Instructions to follow
Take the material below and reproduce, word for word, only the lines from the line with "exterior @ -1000" through the line with "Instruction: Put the".
------------
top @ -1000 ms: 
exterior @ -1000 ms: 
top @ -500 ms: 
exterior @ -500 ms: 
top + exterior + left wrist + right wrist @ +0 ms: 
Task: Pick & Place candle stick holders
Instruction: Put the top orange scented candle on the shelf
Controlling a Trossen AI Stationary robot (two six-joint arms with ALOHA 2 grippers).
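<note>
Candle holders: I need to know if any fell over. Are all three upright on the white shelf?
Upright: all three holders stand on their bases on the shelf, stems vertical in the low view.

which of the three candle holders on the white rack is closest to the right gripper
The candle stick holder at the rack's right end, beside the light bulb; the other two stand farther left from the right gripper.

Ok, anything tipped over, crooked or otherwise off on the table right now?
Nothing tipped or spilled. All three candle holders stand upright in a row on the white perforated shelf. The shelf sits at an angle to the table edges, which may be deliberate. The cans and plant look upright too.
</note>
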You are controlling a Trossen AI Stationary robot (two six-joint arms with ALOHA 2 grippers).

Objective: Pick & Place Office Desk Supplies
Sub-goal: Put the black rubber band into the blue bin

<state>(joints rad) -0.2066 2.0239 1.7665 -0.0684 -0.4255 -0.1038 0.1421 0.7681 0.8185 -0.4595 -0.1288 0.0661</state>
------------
Response
exterior @ -1000 ms: 
top @ -500 ms: 
exterior @ -500 ms: 
top + exterior + left wrist + right wrist @ +0 ms: 
Task: Pick & Place candle stick holders
Instruction: Put the top orange scented candle on the shelf

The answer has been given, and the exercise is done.